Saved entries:
>>>

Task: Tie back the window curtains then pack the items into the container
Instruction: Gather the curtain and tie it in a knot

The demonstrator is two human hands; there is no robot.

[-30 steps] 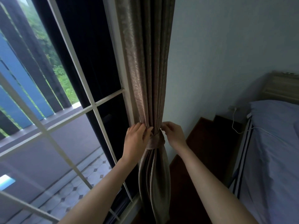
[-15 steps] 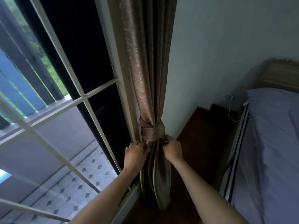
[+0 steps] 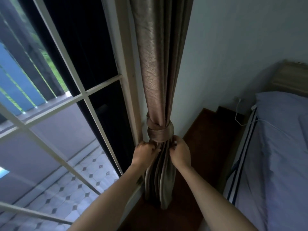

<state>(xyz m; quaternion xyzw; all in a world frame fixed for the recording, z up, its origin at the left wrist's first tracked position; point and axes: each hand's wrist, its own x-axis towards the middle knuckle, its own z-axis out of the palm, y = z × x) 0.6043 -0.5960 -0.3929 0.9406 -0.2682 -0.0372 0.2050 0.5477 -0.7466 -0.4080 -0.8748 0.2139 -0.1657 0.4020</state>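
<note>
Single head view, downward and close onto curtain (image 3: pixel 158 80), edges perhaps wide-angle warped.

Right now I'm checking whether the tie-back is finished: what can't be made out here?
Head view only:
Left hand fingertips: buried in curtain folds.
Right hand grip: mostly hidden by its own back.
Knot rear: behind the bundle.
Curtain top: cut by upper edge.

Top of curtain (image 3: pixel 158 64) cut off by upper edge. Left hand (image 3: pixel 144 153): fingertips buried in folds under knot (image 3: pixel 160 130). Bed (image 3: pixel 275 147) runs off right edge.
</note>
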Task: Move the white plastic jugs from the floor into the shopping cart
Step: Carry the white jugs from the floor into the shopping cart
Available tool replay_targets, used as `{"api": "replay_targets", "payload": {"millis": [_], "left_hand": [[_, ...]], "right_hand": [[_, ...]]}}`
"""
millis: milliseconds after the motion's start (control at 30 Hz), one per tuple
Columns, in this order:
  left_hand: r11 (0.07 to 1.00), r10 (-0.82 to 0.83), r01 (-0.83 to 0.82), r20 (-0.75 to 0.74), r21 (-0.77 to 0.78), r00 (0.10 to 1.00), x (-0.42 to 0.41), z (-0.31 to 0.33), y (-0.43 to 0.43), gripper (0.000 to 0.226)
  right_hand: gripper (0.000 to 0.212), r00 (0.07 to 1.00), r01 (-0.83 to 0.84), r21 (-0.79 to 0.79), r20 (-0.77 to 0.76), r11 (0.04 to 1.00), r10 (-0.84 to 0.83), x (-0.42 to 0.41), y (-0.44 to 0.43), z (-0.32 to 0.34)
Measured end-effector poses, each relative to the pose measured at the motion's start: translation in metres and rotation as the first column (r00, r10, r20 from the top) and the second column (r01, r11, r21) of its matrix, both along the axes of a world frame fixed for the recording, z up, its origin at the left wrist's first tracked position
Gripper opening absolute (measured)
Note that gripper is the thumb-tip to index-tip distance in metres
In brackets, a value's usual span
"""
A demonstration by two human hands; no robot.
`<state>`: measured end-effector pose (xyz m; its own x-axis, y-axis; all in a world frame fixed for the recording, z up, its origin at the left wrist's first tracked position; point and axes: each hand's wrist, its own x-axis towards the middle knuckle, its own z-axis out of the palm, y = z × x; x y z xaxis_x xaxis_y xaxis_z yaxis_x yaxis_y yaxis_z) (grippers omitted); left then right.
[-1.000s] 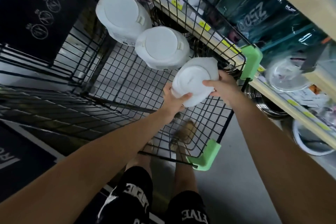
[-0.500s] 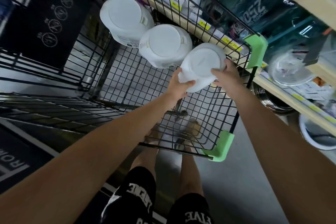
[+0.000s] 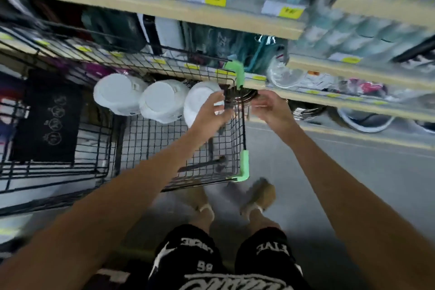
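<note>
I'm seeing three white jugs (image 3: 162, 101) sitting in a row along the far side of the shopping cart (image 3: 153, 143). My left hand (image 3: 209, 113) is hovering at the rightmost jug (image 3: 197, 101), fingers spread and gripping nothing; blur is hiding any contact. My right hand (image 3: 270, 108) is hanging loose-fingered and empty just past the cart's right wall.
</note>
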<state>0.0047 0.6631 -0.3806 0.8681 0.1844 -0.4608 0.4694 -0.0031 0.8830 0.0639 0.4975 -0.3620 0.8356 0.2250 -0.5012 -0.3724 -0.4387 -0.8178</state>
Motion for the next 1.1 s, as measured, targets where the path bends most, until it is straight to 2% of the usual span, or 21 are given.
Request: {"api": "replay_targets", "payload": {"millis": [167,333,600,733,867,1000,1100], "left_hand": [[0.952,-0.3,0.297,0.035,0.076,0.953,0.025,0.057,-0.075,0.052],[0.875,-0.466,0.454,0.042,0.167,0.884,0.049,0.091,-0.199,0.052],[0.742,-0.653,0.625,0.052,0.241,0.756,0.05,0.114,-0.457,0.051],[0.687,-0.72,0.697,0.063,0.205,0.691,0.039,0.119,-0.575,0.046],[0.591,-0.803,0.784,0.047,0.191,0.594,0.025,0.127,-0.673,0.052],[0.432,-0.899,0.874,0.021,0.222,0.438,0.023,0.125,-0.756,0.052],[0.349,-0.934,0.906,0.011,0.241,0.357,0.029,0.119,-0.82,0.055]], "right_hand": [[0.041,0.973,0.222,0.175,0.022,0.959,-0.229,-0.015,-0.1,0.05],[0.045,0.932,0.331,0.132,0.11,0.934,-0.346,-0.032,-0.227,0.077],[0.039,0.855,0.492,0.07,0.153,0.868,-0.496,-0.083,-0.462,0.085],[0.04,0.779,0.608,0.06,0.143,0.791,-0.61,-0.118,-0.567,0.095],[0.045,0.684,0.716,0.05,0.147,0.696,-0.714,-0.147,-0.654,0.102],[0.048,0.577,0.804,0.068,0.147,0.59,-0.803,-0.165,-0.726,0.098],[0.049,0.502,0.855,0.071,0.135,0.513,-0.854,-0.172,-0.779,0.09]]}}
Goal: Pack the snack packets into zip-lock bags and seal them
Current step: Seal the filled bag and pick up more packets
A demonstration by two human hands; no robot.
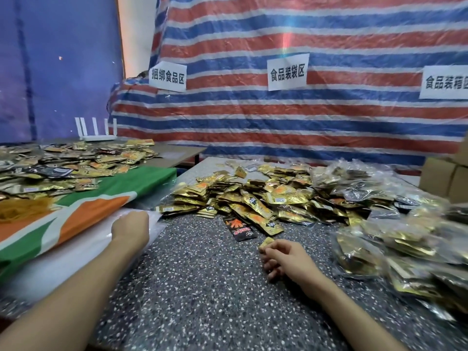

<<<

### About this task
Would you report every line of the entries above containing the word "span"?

### Response area
In brackets, a value's usual span
Motion for the next 1.1 s, as measured, targets where the path bends most, until it is straight to 2% of the usual span, or 21 are given.

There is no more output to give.